# Hasbean alternatives.....



## Filthy_rich85 (Jan 20, 2011)

I'm not saying there is anything wrong with Hasbean, never had an issue and they have a great variety of coffee.

I would just like to look further than 1 website when deciding on my months coffee order

Any suggestions welcome.

Thanks in advance


----------



## MikeHag (Mar 13, 2011)

Where to start?







I'll go with my obvious fave. James Gourmet Coffee.

Espresso: Formula 6

Brewed coffee: various. Their Finca la Fany was used in The Brewers Cup a few weeks ago.


----------



## Glenn (Jun 14, 2008)

The list *here* should also give you some inspiration

What are your favourite tastes / aromas? Perhaps we can suggest coffees from various roasters for you to try


----------



## Filthy_rich85 (Jan 20, 2011)

Thanks Glenn,

I prefer rich chocolatey flavours, really deep and syrupy. My favourite at the minute is Hasbean's Bolivian Finca Bolinda but then another part of me loves fresh, citrus flavours that really get my taste buds buzzing.

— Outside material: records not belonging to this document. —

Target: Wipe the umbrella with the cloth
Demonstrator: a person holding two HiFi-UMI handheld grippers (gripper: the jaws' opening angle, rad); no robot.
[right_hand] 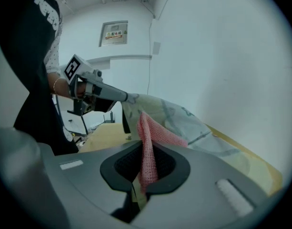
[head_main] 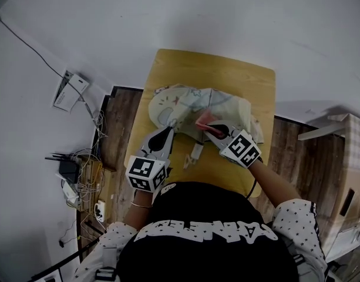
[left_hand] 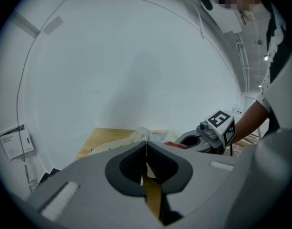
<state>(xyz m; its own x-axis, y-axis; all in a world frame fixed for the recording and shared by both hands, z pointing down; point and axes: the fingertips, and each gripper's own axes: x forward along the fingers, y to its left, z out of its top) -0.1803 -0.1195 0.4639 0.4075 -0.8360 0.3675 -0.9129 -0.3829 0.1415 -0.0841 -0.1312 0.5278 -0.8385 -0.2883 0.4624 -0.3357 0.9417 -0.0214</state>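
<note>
Head view: the patterned umbrella (head_main: 197,107), collapsed, lies mid-table (head_main: 209,63), with its long axis running from the left edge towards the right edge.

Left gripper view: the left gripper (left_hand: 146,144) has its jaws closed, pinching the umbrella's fabric edge.

Right gripper view: the right gripper (right_hand: 145,149) jaws clamp the pink cloth (right_hand: 148,142) against the umbrella. The wall sign (right_hand: 113,33) is unreadable.

The left gripper (head_main: 167,130) points forward and slightly down. Its jaws are pressed together, with a fold of the umbrella (head_main: 185,101) pinched at their tips. The right gripper (head_main: 211,129) angles inward toward it, its jaws clamped on the pink cloth (right_hand: 153,136), which stands up between and above them. Both forearms reach forward from the torso. The two sets of jaw tips are near each other but apart.
</note>
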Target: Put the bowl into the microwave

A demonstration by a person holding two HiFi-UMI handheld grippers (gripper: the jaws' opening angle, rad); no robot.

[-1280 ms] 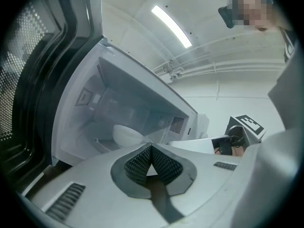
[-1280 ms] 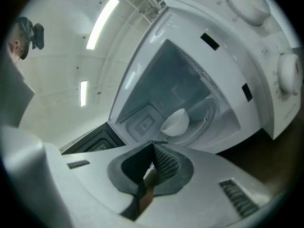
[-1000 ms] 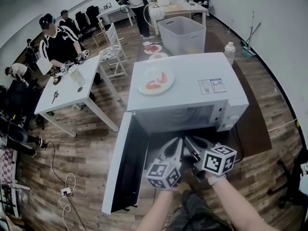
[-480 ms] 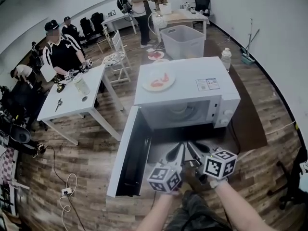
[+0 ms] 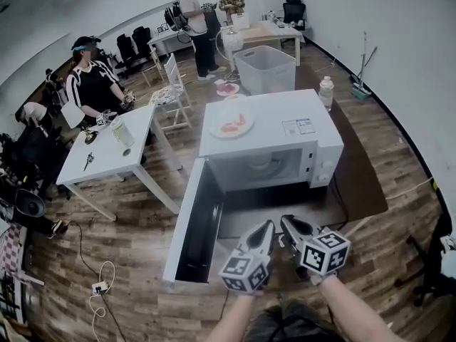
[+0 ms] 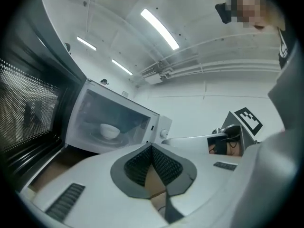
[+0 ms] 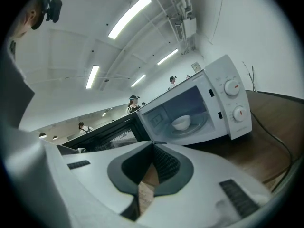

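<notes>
A small white bowl (image 6: 109, 130) (image 7: 181, 122) sits on the turntable inside the white microwave (image 5: 271, 130), whose door (image 5: 192, 226) hangs wide open to the left. In the head view the bowl is only faintly seen through the opening. My left gripper (image 5: 265, 228) (image 6: 152, 146) and right gripper (image 5: 288, 223) (image 7: 153, 145) are side by side in front of the oven, well back from its opening. Both point toward it. Each has its jaws shut with nothing between them.
The microwave stands on a dark brown surface (image 5: 356, 184), and a plate of red food (image 5: 230, 125) lies on its top. A white table (image 5: 107, 152) with a person behind it is at the left. A clear bin (image 5: 263, 66) and a bottle (image 5: 325, 91) stand beyond.
Both grippers have drawn back from the microwave's opening toward me, still shut. The oven now looks smaller and farther off in the head view.
</notes>
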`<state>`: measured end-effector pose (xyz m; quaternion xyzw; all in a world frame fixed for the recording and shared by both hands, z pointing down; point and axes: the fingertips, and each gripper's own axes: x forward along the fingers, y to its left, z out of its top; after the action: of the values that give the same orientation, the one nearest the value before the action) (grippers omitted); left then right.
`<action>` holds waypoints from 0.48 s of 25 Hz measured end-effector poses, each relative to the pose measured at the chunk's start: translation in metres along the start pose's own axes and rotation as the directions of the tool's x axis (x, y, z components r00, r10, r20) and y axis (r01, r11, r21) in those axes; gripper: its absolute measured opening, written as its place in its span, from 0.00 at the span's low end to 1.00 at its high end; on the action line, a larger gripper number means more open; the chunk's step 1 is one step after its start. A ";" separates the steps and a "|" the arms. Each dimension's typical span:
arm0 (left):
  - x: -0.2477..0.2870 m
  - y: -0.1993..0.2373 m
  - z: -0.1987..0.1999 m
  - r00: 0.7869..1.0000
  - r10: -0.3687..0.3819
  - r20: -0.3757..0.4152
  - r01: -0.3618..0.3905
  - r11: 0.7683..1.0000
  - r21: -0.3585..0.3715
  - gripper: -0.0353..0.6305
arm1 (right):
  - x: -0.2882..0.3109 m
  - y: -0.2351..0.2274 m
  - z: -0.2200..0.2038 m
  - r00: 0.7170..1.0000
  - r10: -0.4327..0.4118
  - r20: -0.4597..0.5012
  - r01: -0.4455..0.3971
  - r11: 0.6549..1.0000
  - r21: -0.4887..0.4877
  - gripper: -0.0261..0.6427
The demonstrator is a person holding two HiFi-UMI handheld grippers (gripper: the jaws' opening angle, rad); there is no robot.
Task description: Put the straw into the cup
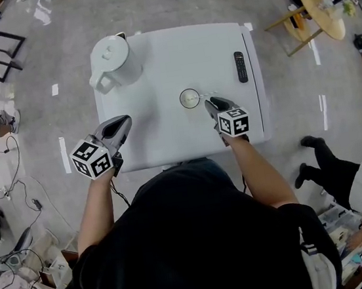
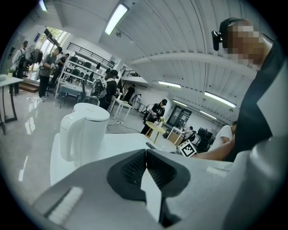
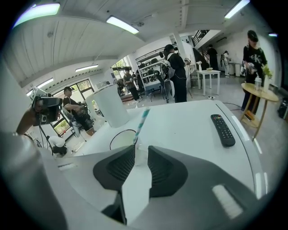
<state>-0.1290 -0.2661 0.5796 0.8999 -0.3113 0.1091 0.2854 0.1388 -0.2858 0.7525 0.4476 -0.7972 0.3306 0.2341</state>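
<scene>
We pinch the straw (image 3: 142, 119) in the right gripper (image 3: 140, 153) just right of the cup (image 3: 121, 139), apparently not yet inserted; the left gripper (image 2: 146, 156) is closed and empty.

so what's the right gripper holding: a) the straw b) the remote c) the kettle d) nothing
A: in the right gripper view, the right gripper has its jaws closed on the striped straw, with the cup just beyond it.
</scene>
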 end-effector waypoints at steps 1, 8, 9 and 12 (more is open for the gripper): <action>-0.001 -0.002 0.001 1.000 -0.002 0.002 0.002 1.000 0.004 0.06 | -0.003 0.000 -0.001 1.000 -0.003 0.002 0.003 1.000 0.000 0.22; -0.007 -0.018 0.006 1.000 -0.019 0.016 0.018 0.999 0.035 0.06 | -0.026 0.001 -0.003 0.999 -0.024 0.027 0.024 1.000 0.006 0.22; -0.008 -0.021 0.007 1.000 -0.021 0.019 0.020 0.999 0.038 0.06 | -0.030 0.002 -0.003 0.999 -0.027 0.031 0.027 1.000 0.008 0.22; -0.009 -0.029 0.008 0.999 -0.033 0.023 0.032 0.998 0.051 0.06 | -0.041 0.002 -0.002 0.998 -0.037 0.047 0.036 0.999 0.010 0.22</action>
<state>-0.1183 -0.2476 0.5569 0.9130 -0.2970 0.1016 0.2607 0.1574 -0.2607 0.7256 0.4709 -0.7927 0.3193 0.2189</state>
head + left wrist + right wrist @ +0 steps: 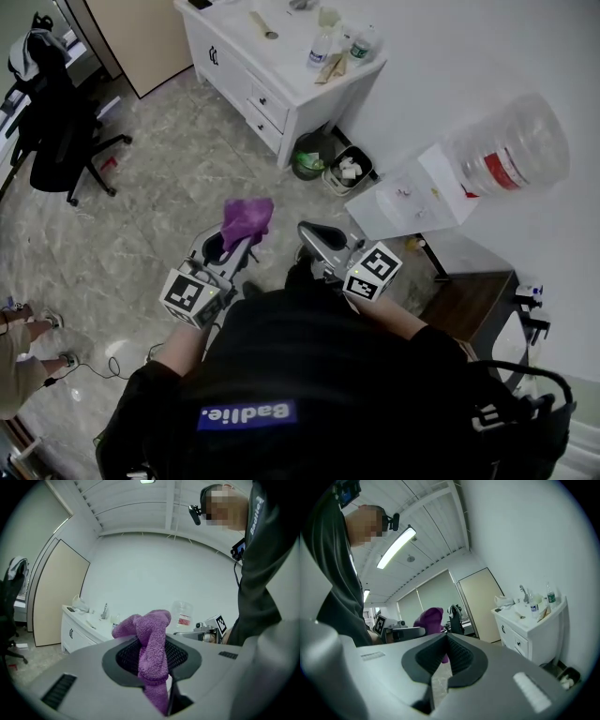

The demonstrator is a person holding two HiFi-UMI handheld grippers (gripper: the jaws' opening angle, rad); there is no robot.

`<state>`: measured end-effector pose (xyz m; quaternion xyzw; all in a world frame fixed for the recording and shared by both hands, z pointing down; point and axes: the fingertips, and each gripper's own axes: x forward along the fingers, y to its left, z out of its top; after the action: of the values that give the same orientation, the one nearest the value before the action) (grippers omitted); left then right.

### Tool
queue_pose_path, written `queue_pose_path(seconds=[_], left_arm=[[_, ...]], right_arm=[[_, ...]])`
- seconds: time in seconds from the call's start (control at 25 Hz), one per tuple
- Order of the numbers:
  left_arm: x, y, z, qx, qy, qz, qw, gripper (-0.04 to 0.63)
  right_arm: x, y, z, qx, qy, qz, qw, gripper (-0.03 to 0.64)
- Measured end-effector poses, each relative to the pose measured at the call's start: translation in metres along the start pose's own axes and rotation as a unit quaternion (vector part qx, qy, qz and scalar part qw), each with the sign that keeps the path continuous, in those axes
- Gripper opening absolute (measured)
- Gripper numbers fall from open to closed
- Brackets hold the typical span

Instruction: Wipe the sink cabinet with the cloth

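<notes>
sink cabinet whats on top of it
On the sink cabinet stand two bottles at its near end, with a faucet and a white bundle further back. The top's far end is cut off in the head view.

The head view looks steeply down, the sink cabinet [272,84] well ahead. Both gripper views face that cabinet from low down, tilted upward, well apart from it.

light: bright, even, ceiling tube [396,548] | shadows: soft | gripper views: fisheye, dark vignetted corners | focus: sharp
</notes>
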<state>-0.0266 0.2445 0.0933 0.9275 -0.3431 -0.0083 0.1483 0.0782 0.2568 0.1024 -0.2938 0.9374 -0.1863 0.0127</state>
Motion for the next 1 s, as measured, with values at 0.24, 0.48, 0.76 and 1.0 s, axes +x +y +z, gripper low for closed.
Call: queue_pose_path(seconds=[0.24, 0.48, 0.76, 1.0], left_arm=[[0.058, 0.034, 0.012, 0.008, 0.008, 0.025, 0.9996, 0.103], [0.136, 0.072, 0.027, 0.01, 0.009, 0.062, 0.998, 0.103], [0.192, 0.123, 0.04, 0.009, 0.0, 0.117, 0.9931, 0.103], [0.195, 0.18, 0.043, 0.016, 0.009, 0.129, 0.9914, 0.103]], right_arm=[[0.026, -0.067, 0.022, 0.004, 0.0, 0.028, 1.0, 0.002], [0.051, -0.154, 0.055, -0.023, 0.016, 0.07, 0.997, 0.002], [0.068, -0.227, 0.047, 0.014, 0.054, 0.086, 0.995, 0.002], [0.107, -0.237, 0.028, 0.027, 0.085, 0.086, 0.992, 0.002]])
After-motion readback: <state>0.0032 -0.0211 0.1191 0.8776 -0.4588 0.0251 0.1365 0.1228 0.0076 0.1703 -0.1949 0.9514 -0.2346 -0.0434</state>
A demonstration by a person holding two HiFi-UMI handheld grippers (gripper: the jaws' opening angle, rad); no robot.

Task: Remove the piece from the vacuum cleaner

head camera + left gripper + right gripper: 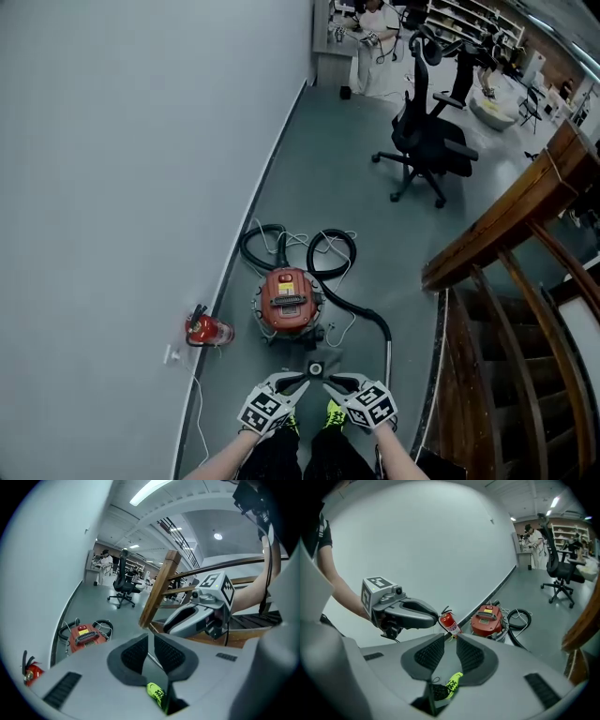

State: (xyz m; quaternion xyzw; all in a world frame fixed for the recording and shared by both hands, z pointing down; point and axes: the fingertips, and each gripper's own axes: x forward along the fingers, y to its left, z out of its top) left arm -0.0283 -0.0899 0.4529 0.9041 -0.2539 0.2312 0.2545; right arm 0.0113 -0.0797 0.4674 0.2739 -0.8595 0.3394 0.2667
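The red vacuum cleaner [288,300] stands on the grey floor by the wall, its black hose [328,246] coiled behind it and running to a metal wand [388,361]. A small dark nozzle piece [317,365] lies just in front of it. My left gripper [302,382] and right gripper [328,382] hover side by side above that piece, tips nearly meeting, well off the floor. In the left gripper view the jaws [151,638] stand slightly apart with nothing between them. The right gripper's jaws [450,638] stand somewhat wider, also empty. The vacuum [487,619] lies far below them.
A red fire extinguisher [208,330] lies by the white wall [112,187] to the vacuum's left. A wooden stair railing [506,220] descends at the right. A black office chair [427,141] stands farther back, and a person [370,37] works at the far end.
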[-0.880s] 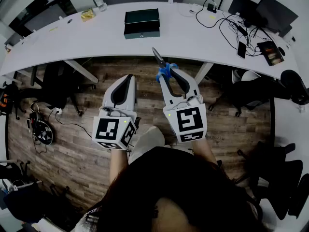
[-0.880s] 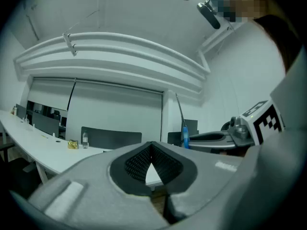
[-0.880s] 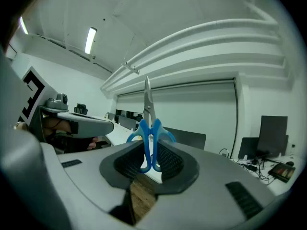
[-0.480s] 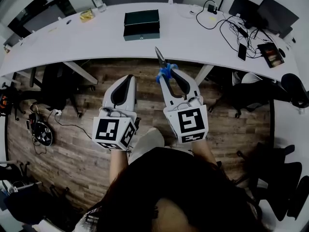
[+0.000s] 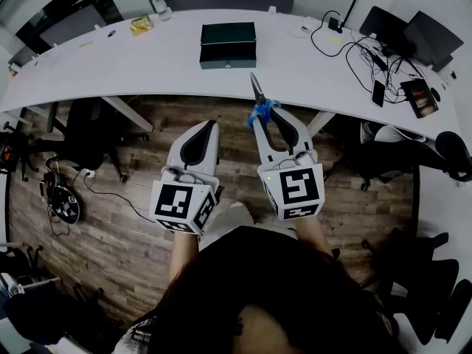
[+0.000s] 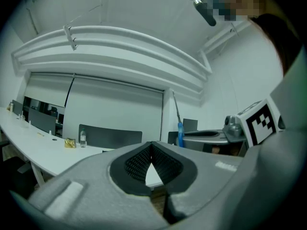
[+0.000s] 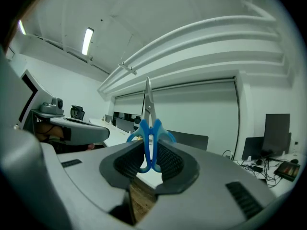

I hope that makes sense.....


----------



## BanishInstant (Oct 12, 2009)

If you want to keep trying different beans then I can recommend the CoffeeBeanShop, especially their fortnightly promotion. The only bugbear is that the parcel containing 4 packets of beans does not fit through my letterbox, but I think this affects most "larger" deliveries.


----------



## MonkeyHarris (Dec 3, 2010)

Another vote for CoffeeBeanShop from me. Always get their order the following day and like Banish says their fortnightly promotion is very good value. From what you've said you like, their beans will be right on the money for you.


----------



## Monkey_Devil (Jul 11, 2011)

I'm curious about the James Gourmet Formula 6. I ordered some 2 thursdays ago with some monsoon malabar, bit I've not received my order. Have emailed them and hoping for a reply tomorrow.

Credit to Steve at Hasbean though. By friday I was fed up and wanted coffee for the weekend. I endless at about 11:30 to see if it was too late for an order. Got a reply 5 minutes later from Steve saying it was fine. 8am the next morning I receive my 500g of jail break









Anyway....this formula 6 when I get it....is it fairly forgiving for my newbie technique?


----------



## MikeHag (Mar 13, 2011)

That's strange that your order didn't arrive. I know they are roasting and shipping Formula 6 daily. I ordered 6kg last Thursday and it arrived Monday. Definitely give them a call rather than email, I think.

As for forgiving... I know it's not an especially challenging blend to make good espresso with. Rob James says on his website "Some of the intention was to create a coffee that was easy to make." I guess you can only try it and see, really.


----------



## Monkey_Devil (Jul 11, 2011)

Oh I don't think its anything sinister; either lost in the post or perhaps just an admin error. I'm not judging there service already, don't worry









Can't wait to give it a go. I'm getting good shots from jailbreak now. I found hasbean's kicker so hit ands miss, but I think its more me than the blend, so I'm sticking to the easy ones for now.

Sorry, I hijacked, I'll bugger off now!


----------



## chopper007 (Jun 9, 2011)

what about alternatives for green bean suppliers ?


----------



## coffee021 (Aug 17, 2011)

if you like a chocolaty espresso and Drury featuring- try the Riserva or the Cuidado from Drury - very honest coffee also great as latte...


----------